Optimizing an ML Pipeline in Azure

Overview

This project is part of the Udacity Azure ML Nanodegree. In this project, we build and optimize an Azure ML pipeline using the Python SDK and a provided Scikit-learn model. This model is then compared to an Azure AutoML run.

Summary

This dataset is about a phone call marketing campaign. The original data can be found @UC Irvine Machine Learning Repository. The dataset can be used (as we are using) to predict if the client will subscribe to a term deposit or not. The target variable is y.

The best performing run in the first part (HyperDrive run) of the project had an accuracy score of 0.9137 with the hyperparameters: ['--C', '1.957125789732623', '--max_iter', '500'].

The best performing model in the second part (AutoML) of the project was a VotingEnsemble with an accuracy score of 0.9173. The details will be described below.

Citation: [Moro et al., 2014] S. Moro, P. Cortez and P. Rita. A Data-Driven Approach to Predict the Success of Bank Telemarketing. Decision Support Systems, Elsevier, 62:22-31, June 2014

Scikit-learn Pipeline

The Architecture

In the first part of the project, we are using a training script (train.py) that gets the data from the WEB as a TabularDatasetFactory Class object. The goal is to optimize the LogisticRegression estimator from scikit learn library using Azure Machine Learning HyperDrive package. For this very purpose, the training script also contains a clean_data function that preprocesses the data (TabularDatasetFactory object) and returns two pandas data frames as the predictors and the target.

As described above the dataset is about a phone call marketing campaign. It has 20 predictors (features) and a target. The explanation for the dataset predictors and the target can be found @UC Irvine Machine Learning Repository.

We are trying the optimize two of the LogisticRegression hyperparameters:

The first hyperparameter is called 'C' which is a numerical value of float. 'C' is the inverse of regularization strength and must be a positive float. Smaller values specify stronger regularization. The default value for 'C' is 1.0.

The second hyperparameter is called 'max_iter' which is a numerical value of int. 'max_iter' is the maximum number of iterations taken for the solvers to converge. The default value for 'max_iter' is 100.

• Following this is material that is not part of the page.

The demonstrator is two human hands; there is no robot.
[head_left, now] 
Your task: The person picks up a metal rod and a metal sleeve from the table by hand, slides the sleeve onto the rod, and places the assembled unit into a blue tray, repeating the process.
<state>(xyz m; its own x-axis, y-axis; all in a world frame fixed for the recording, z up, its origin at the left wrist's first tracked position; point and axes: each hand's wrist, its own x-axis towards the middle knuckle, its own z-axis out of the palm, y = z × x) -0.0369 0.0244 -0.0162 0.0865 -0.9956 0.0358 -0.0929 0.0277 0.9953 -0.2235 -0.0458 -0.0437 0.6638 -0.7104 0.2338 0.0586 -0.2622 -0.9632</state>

A typical hyperparameter tuning by using Azure Machine Learning has several steps. These are:

Define the parameter search space,
- We are using RandomParameterSampling which defines a random sampling over a hyperparameter search space.
- We are using uniform for obtaining 'C' values that will be used in hyperparameter tuning. Uniform specifies a uniform distribution from which samples are taken.
- We are using choice for obtaining 'max_iter' values that will be used in hyperparameter tuning. Choice specifies a discrete set of options to sample from.
Specify a primary metric to optimize,
- We are using 'accuracy' as our primary metric.
Specify early termination policy for low-performing runs,
- We are using BanditPolicy with evaluation_interval=4, and slack_factor=0.08
  - Bandit policy defines an early termination policy based on slack criteria, and a frequency and delay interval for evaluation.
  - evaluation_interval is the frequency for applying the policy.
  - slack_factor is the ratio used to calculate the allowed distance from the best performing experiment run.
Allocate resources,
- We are allocating a compute cluster with vm_size='STANDARD_D2_V2', and max_nodes=4
Launch an experiment with the defined configuration
Visualize the training runs
Select the best configuration for your model

The HyperDrive is controlled via the udacity-project.ipynb notebook. The flow is described below:

Initialize the Workspace and the experiment,
Create a compute cluster with vm_size='STANDARD_D2_V2' and max_nodes=4,
Specify a parameter sampler,
Specify a Policy,
Create a sklearn estimator for use with train.py,
Create a HyperDriveConfig using the estimator, hyperparameter sampler, and policy,
Submit the hyperdrive run to the experiment,
Get the best run and save the model from that run.

The Parameter sampler

The parameter sampler defines our search space. We have used the uniform expression for 'C' and choice expression for 'max_iter' as parameter_expressions. parameter_expressions defines functions that can be used in HyperDrive to describe a hyperparameter search space. These functions are used to specify different types of hyperparameter distributions. The uniform is selected for 'C' because 'C' requires a continuous set of values. the choice is selected for 'max_iter' because 'max_iter' requires a discrete set of values.

The Early Stopping Policy

An early termination policy specifies that if you have a certain number of failures, HyperDrive will stop looking for the answer. As a result, we terminate poorly performing runs with an early termination policy. Early termination improves computational efficiency. We have used evaluation_interval=4 which means that after the fourth interval, the best performing run will be compared with the upcoming runs' scores, and if they are smaller than the best performing run - slack_factor (which is 0.08 for our case) the run will be canceled.

AutoML

Description of the AutoML.

The AutoML run gets the data from the WEB as a TabularDatasetFactory Class object.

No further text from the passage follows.